Spoorenberg Sophie L W, Wynia Klaske, Uittenbroek Ronald J, Kremer Hubertus P H, Reijneveld Sijmen A
University of Groningen, University Medical Center Groningen, Department of Health Sciences, Community and Occupational Medicine, Groningen, Groningen, The Netherlands.
University of Groningen, University Medical Center Groningen, Department of Neurology, Groningen, Groningen, The Netherlands.
PLoS One. 2018 Jan 19;13(1):e0190751. doi: 10.1371/journal.pone.0190751. eCollection 2018.
To evaluate the effects of the population-based, person-centred and integrated care service 'Embrace' at twelve months on three domains comprising health, wellbeing and self-management among community-living older people.
Embrace supports older adults to age in place. A multidisciplinary team provides care and support, with intensity depending on the older adults' risk profile. A randomised controlled trial was conducted in fifteen general practices in the Netherlands. Older adults (≥75 years) were included and stratified into three risk profiles: Robust, Frail and Complex care needs, and randomised to Embrace or care as usual (CAU). Outcomes were recorded in three domains. The EuroQol-5D-3L and visual analogue scale, INTERMED for the Elderly Self-Assessment, Groningen Frailty Indicator and Katz-15 were used for the domain 'Health.' The Groningen Well-being Indicator and two quality of life questions measured 'Wellbeing.' The Self-Management Ability Scale and Partners in Health scale for older adults (PIH-OA) were used for 'Self-management.' Primary and secondary outcome measurements differed per risk profile. Data were analysed with multilevel mixed-model techniques using intention-to-treat and complete case analyses, for the whole sample and per risk profile.

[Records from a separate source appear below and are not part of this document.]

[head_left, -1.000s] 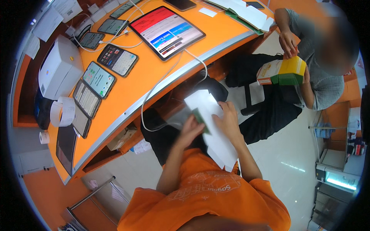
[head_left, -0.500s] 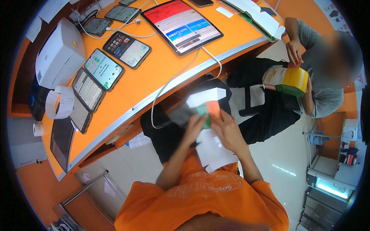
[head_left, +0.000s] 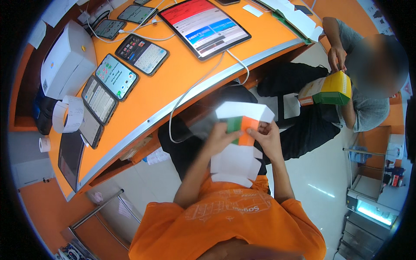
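Observation:
Over my lap I hold a partly folded cardboard box (head_left: pixel 234 160), white inside, with cut flaps at both ends. A green and an orange panel (head_left: pixel 248 138) show in its middle. My left hand (head_left: pixel 219 138) is closed on the green side, its thumb pressing near the panel's edge. On the orange side my right hand (head_left: pixel 266 138) pinches the card, the thumb lying on the panel. The fingers behind the card are partly hidden.
An orange desk (head_left: pixel 143 97) with a metal edge curves ahead and left. On it are several phones (head_left: pixel 117 77), a tablet (head_left: pixel 206 28), a white printer (head_left: pixel 69 60) and cables. At right, a seated co-worker holds a yellow-green box (head_left: pixel 331 89). A metal rail (head_left: pixel 97 208) stands lower left.
My hands have moved apart, the right one to the right. The box has turned and shows more of its orange panel and upper white flap. The co-worker's box has shifted slightly right.

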Motion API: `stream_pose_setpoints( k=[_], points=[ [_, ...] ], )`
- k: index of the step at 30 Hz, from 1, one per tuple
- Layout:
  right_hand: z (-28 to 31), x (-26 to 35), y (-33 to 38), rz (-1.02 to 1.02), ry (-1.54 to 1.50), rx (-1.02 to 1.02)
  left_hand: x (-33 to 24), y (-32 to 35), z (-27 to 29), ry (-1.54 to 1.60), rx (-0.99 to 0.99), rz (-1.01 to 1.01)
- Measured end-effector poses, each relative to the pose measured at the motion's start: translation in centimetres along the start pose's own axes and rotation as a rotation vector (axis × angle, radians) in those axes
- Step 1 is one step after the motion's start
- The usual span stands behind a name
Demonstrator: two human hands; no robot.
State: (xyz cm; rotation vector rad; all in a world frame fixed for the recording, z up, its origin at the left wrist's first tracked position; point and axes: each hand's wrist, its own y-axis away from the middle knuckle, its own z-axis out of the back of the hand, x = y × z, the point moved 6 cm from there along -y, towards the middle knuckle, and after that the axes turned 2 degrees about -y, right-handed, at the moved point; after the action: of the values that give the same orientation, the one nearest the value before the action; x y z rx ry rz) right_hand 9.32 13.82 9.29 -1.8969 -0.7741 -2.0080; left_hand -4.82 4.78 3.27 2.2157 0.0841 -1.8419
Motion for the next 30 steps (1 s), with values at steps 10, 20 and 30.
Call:
stream_pose_setpoints(
  k=[10, 20, 30],
  points=[
    [2.0, -1.2, 0.5, -0.059, -0.278, 0.003, -2.5, -0.4, -3.0, -0.084, 0.016, 0.014],
    [6.3, -3.4, 0.0, 0.077, -0.258, -0.162, -1.0, -2.6, -3.6, 0.135, -0.227, -0.02],
    [6.0, -1.6, 1.4, 0.289, 0.311, -0.317, -1.8, -1.6, -4.1, -0.502, -0.427, -0.256]
  ],
)
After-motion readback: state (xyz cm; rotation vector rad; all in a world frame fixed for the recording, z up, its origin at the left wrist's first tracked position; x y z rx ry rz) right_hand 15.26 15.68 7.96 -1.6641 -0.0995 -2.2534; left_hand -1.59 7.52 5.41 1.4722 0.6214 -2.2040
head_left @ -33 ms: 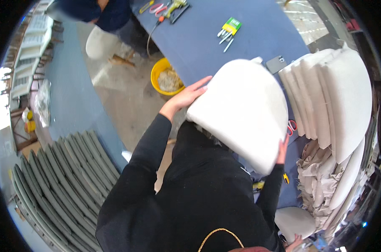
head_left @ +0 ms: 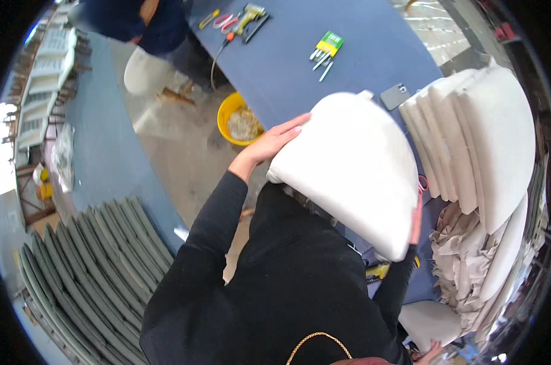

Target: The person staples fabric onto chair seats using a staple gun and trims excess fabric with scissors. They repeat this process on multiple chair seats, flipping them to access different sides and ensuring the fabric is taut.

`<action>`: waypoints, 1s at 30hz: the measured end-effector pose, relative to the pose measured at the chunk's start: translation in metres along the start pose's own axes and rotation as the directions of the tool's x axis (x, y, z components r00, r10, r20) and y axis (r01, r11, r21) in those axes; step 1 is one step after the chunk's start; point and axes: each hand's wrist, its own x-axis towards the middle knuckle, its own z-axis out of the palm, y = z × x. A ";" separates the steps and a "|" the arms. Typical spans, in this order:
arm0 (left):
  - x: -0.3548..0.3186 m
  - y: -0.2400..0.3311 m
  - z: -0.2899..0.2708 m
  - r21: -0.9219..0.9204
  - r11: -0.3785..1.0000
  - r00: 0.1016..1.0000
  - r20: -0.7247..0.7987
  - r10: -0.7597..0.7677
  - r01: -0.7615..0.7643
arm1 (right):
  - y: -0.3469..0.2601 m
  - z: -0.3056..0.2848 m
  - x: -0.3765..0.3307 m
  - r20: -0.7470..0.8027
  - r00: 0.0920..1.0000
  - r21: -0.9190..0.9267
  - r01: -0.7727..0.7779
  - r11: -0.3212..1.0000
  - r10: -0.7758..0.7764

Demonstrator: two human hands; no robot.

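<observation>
A white fabric-covered seat cushion [head_left: 348,164] with one rounded end is held tilted at the near edge of the blue-grey table, in front of my body. My left hand [head_left: 278,141] grips its left side, thumb on the top face and fingers along the edge. On the opposite side my right hand [head_left: 415,224] holds the rim, its fingers partly hidden behind the cushion. Red-handled scissors [head_left: 423,182] lie just beyond that hand, partly covered. A yellow-and-black tool [head_left: 377,271] shows beside my right forearm.
Beige seat covers or pads [head_left: 494,140] are stacked on the right, beside a phone [head_left: 395,96]. A green-yellow box [head_left: 330,42] with markers and a staple gun [head_left: 249,21] lie farther off. A yellow bucket [head_left: 223,118] stands left, and grey-green pads [head_left: 93,261] fill the lower left. Another person [head_left: 135,24] is top left.
The cushion has shifted slightly toward me and turned a little. My right hand has slid farther behind its edge, and the scissors are more covered.
</observation>
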 end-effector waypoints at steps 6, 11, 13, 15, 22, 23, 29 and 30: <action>0.020 0.132 0.019 -0.471 0.879 0.982 0.186 0.015 0.076 | -0.111 -0.082 -0.079 -0.265 0.930 -0.095 0.236 0.967 -0.253; 0.094 0.139 0.091 -0.436 0.894 0.882 0.456 0.118 0.106 | -0.173 -0.095 -0.198 -0.440 0.765 -0.300 0.367 0.880 -0.469; 0.111 0.119 0.106 -0.387 0.908 0.836 0.542 0.084 0.159 | -0.208 -0.069 -0.196 -0.367 0.725 -0.402 0.442 0.802 -0.583; 0.107 0.115 0.161 -0.165 0.983 0.849 0.528 0.016 0.085 | -0.218 -0.045 -0.213 -0.394 0.661 -0.468 0.454 0.758 -0.639; 0.085 0.043 0.210 0.272 0.961 0.554 0.795 -0.248 0.039 | -0.195 0.005 -0.257 -0.606 0.512 -0.487 0.366 0.793 -0.608; 0.084 0.032 0.206 0.322 0.946 0.523 0.800 -0.294 0.038 | -0.177 0.006 -0.270 -0.643 0.465 -0.479 0.376 0.793 -0.608; 0.083 -0.014 0.180 0.467 0.862 0.789 0.446 -0.423 0.198 | 0.085 -0.017 -0.413 -0.908 0.375 -0.095 0.251 0.963 -0.187; 0.091 -0.033 0.182 0.467 0.868 0.790 0.461 -0.404 0.171 | 0.142 -0.026 -0.468 -0.894 0.432 -0.021 0.221 0.975 -0.118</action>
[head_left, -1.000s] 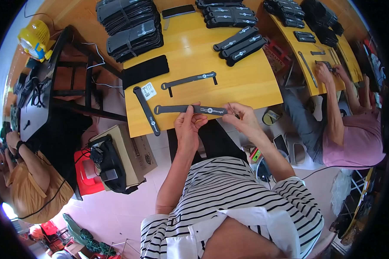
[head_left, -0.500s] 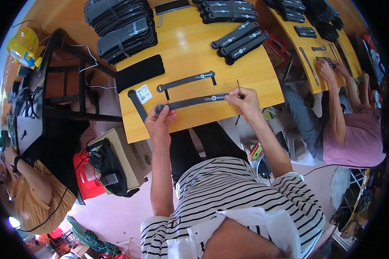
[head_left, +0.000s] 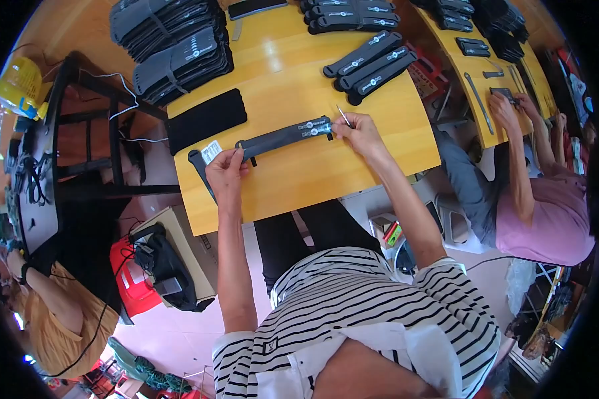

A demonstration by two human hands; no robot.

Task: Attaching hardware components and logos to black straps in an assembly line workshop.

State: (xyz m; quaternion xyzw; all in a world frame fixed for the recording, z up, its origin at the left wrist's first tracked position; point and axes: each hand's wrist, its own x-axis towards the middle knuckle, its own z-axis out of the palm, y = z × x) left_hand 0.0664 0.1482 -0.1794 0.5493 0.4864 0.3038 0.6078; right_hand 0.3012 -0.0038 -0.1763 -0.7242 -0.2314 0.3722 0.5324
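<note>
A long dark grey padded strap piece (head_left: 285,135) lies across the yellow wooden table (head_left: 313,176). My left hand (head_left: 225,166) pinches its left end. My right hand (head_left: 357,130) holds its right end and also a thin metal pin (head_left: 343,116) that sticks up between the fingers. A dark strip (head_left: 198,167) and a small white tag (head_left: 211,151) lie just left of my left hand.
A black flat pad (head_left: 206,120) lies at the table's left. Stacks of grey strap pieces (head_left: 173,46) fill the far left; several finished ones (head_left: 371,58) lie at the far right. Another person (head_left: 532,199) works at the adjoining table on the right. A cardboard box (head_left: 180,233) stands on the floor.
A wide grey strap piece now lies where two thin metal bars lay. My hands have spread apart to its two ends, and the view has shifted toward the table.
</note>
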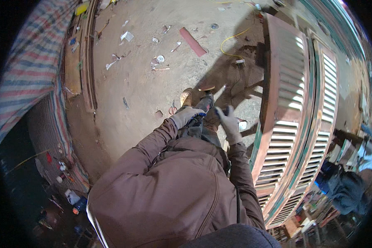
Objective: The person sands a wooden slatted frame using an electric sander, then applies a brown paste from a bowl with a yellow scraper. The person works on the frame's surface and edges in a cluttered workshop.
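Note:
Both my hands wear grey work gloves with dark parts on the palm side. My left hand [187, 117] is in front of my waist, above my thigh, its fingers curled together. Something dark shows under those fingers, and I cannot tell whether it is an object or the glove's palm. My right hand [230, 125] is raised a little to the right, thumb and fingers apart, with nothing seen in it. Close to its right stands a louvered wooden shutter [282, 103], upright, with reddish-brown slats and green edges.
A second shutter panel [324, 103] stands behind the first. Scissors [172, 109] lie on the floor near my shoe [186, 97]. Farther out are a red-brown strip [192, 41], a yellow cord [226, 41] and scraps. Wooden boards [87, 58] and a striped tarp [33, 70] line the left.

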A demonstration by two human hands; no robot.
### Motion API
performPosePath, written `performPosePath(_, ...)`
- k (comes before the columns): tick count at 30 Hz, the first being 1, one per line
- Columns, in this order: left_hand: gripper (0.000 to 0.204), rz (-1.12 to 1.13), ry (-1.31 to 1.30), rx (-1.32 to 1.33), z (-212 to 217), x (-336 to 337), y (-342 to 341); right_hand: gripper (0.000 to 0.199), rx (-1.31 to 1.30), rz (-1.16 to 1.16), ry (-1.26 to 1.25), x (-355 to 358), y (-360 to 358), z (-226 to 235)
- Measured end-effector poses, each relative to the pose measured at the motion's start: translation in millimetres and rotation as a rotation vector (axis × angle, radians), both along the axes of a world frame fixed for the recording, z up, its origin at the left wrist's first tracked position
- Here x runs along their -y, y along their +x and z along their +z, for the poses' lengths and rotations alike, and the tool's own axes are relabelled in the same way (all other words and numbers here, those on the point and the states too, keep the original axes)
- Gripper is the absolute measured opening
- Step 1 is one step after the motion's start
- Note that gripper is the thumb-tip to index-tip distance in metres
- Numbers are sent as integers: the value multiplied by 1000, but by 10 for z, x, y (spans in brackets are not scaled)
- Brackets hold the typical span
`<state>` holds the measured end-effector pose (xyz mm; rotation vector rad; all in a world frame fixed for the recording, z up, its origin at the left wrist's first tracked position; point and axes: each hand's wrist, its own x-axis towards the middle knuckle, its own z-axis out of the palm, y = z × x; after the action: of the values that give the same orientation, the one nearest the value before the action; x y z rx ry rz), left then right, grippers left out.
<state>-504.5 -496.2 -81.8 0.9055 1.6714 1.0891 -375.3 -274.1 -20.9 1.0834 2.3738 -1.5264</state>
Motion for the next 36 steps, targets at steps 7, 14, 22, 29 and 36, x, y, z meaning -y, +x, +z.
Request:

1456 eligible older adults participated (49%) and were randomized to Embrace (n(T0) = 747, n(T1) = 570, mean age 80.6 years (SD 4.5), 54.2% female) and CAU (n(T0) = 709, n(T1) = 561, mean age 80.8 years (SD 4.7), 55.6% female). Embrace participants showed a greater-but clinically irrelevant-improvement in self-management (PIH-OA Knowledge subscale effect size [ES] = 0.14), and a greater-but clinically relevant-deterioration in health (ADL ES = 0.10; physical ADL ES = 0.13) compared to CAU. No differences in change in wellbeing were observed. This picture was also found in the risk profiles. Complete case analyses showed comparable results.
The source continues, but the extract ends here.